= Hunted: The War Against Gays in Russia =

2014 documentary film

Hunted: The War Against Gays in Russia (originally released by BBC Worldwide and Channel 4 in the United Kingdom under the title Cold Fear: Gay Life In Russia) is a 2014 HBO documentary film by Ben Steele on anti-gay violence in Russia. It is narrated by Matt Bomer.

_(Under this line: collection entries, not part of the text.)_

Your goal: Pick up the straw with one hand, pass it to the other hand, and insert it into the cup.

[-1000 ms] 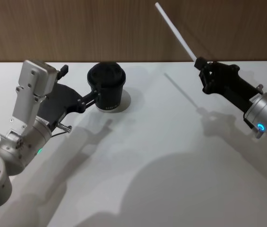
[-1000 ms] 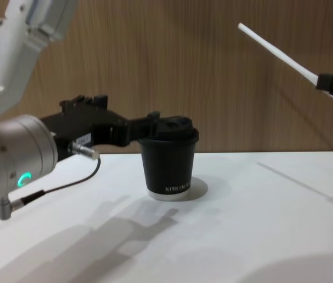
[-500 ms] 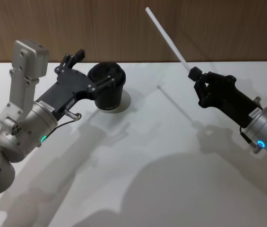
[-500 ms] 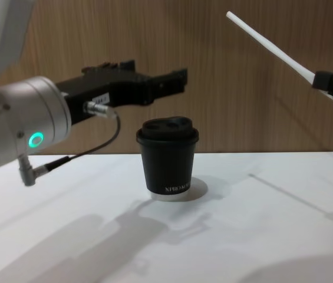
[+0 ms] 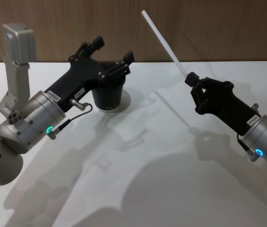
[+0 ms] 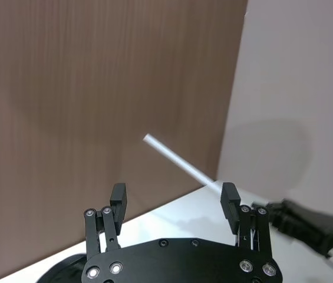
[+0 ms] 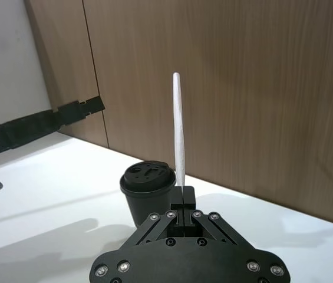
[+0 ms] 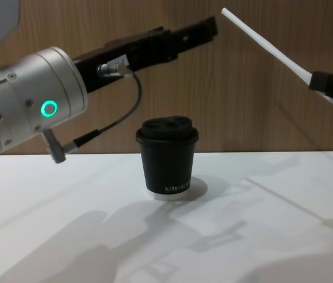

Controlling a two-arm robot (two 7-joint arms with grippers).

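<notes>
My plain black blocky right gripper (image 5: 190,78) pinches the long, thin white plastic straw (image 5: 164,42) by its lower end, well above the white table (image 5: 171,165). The straw's long axis runs up from those jaws, slanting towards my left side. My long black left gripper (image 5: 112,51), with its white label sticker, hangs with fingers spread wide above the small black lidded paper cup (image 5: 106,98), pointing at the straw's free half. I judge the handover needs those fingers straddling the shaft, which is well apart from them.
</notes>
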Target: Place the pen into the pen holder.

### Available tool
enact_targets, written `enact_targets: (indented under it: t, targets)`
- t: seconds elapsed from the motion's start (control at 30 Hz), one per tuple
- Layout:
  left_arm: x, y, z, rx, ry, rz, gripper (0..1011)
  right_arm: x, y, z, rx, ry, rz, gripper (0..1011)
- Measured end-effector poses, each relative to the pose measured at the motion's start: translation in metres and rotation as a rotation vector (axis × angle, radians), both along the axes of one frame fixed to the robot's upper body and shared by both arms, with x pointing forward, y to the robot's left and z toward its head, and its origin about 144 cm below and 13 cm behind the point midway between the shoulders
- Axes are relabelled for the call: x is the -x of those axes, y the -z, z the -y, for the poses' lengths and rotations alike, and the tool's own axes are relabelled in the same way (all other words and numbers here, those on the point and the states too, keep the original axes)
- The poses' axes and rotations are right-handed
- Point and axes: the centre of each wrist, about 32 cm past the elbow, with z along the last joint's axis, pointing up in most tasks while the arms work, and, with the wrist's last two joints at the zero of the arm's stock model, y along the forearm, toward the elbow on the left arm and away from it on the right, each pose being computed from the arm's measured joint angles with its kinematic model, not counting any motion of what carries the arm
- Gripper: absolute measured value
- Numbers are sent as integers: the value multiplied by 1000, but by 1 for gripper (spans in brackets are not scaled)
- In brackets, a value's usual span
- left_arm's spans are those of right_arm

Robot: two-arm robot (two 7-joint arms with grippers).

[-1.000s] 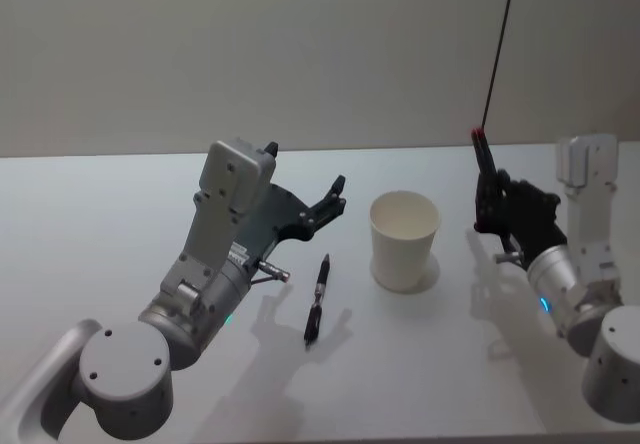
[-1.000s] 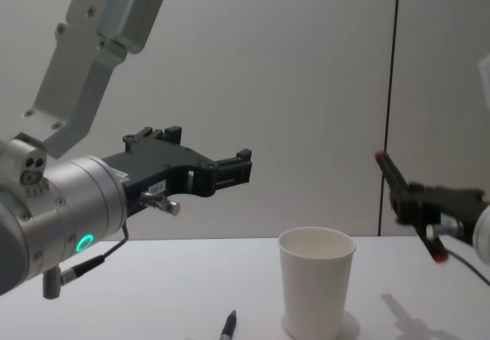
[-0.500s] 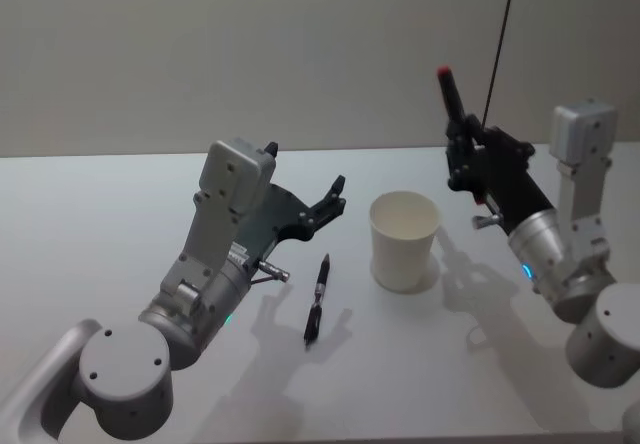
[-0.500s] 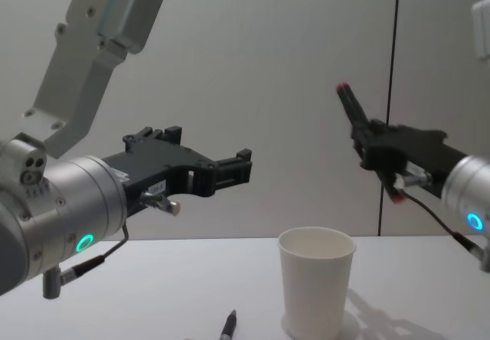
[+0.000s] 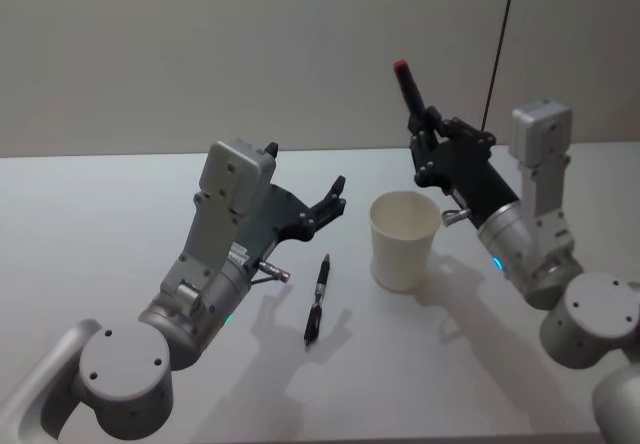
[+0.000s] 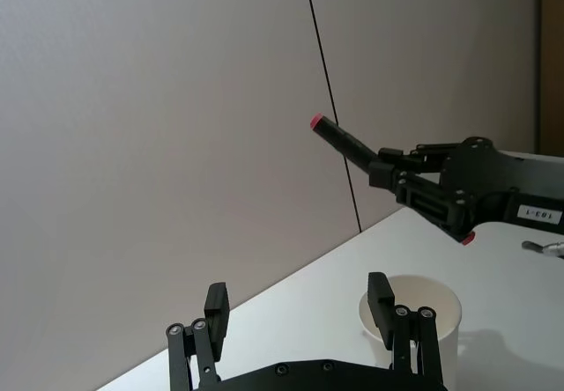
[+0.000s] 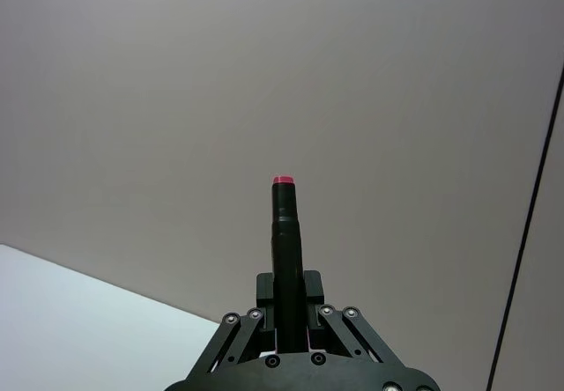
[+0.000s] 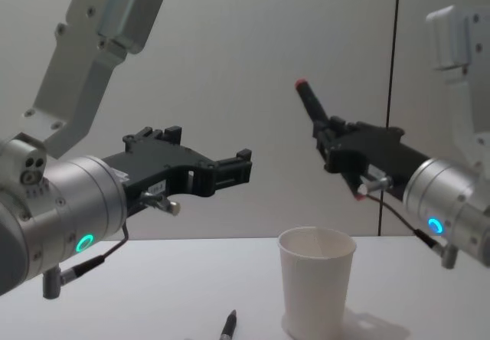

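Observation:
A black pen with a red end point(image 5: 408, 89) point(image 8: 310, 102) sticks up tilted from my right gripper point(image 5: 425, 149) point(image 8: 331, 141), which is shut on it. It hangs above the far right side of the pen holder point(image 5: 404, 241) point(image 8: 315, 279), a white paper cup standing upright on the table. My right wrist view shows the held pen point(image 7: 285, 232) rising between the fingers point(image 7: 261, 287). A second dark pen point(image 5: 317, 299) point(image 8: 227, 326) lies flat on the table left of the cup. My left gripper point(image 5: 335, 196) point(image 6: 300, 307) hovers open above that lying pen.
The white table point(image 5: 100, 214) runs wide to the left and in front of the cup. Behind it a plain wall carries a thin dark vertical cable point(image 5: 500, 34) at the right. My left arm's big body point(image 5: 215, 264) occupies the near left.
My right arm has swung left and upward with the pen, from low at the cup's right to above the cup. The left arm and the lying pen have not moved.

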Motion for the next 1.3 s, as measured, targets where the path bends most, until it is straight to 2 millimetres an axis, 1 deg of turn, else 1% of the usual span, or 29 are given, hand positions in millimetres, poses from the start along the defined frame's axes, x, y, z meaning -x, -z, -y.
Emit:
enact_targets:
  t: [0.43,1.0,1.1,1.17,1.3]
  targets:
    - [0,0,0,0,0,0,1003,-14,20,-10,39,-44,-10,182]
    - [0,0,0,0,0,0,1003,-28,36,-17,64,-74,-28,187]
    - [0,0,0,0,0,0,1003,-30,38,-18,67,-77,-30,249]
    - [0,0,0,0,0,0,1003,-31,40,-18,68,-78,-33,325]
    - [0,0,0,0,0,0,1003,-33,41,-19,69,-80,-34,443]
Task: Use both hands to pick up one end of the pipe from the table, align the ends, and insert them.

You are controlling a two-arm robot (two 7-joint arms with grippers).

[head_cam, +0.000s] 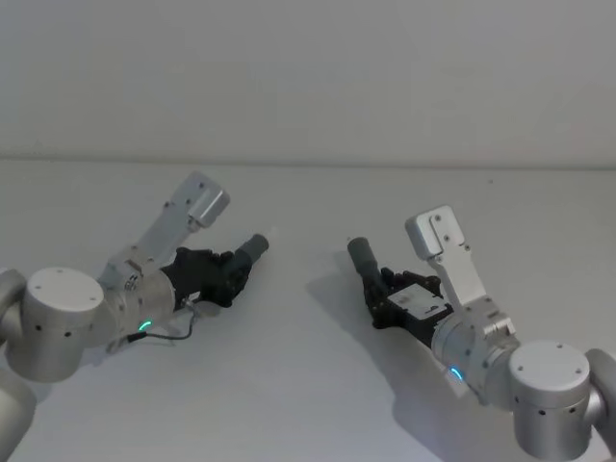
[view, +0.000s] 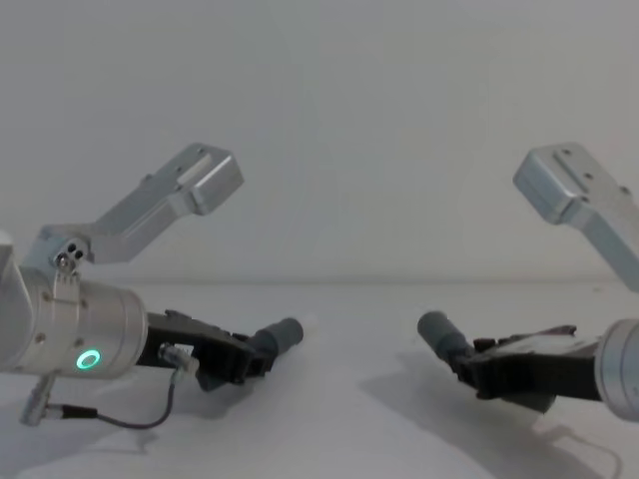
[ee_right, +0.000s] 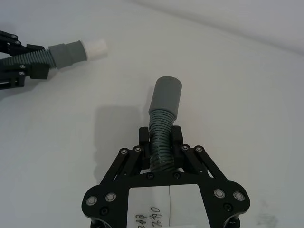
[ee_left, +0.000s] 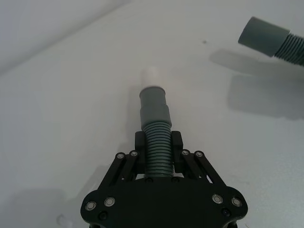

The documentary film was originally shown in the United Kingdom at the time of the 2014 Winter Olympics in Sochi, Russia. In the lead-up to the Games, many Western nations criticised Russia's stance on LGBT (lesbian, gay, bisexual and transgender) rights, in particular the anti-"gay propaganda" law which passed in June 2013, with some calling for a boycott of the Olympic Games. At this time, violent attacks on gay men by extremist groups such as Occupy Pedophilia, which was profiled in Steele's documentary, reached their height. These abuses included online humiliation and beatings on camera (sometimes to the point of unconsciousness), with these videos being uploaded online in order to humiliate the victim. Radio Free Europe/Radio Liberty, a United States government-funded media organisation, noted that "the brutality of these videos played a significant role in galvanizing broad international support for Russia's beleaguered LGBT community".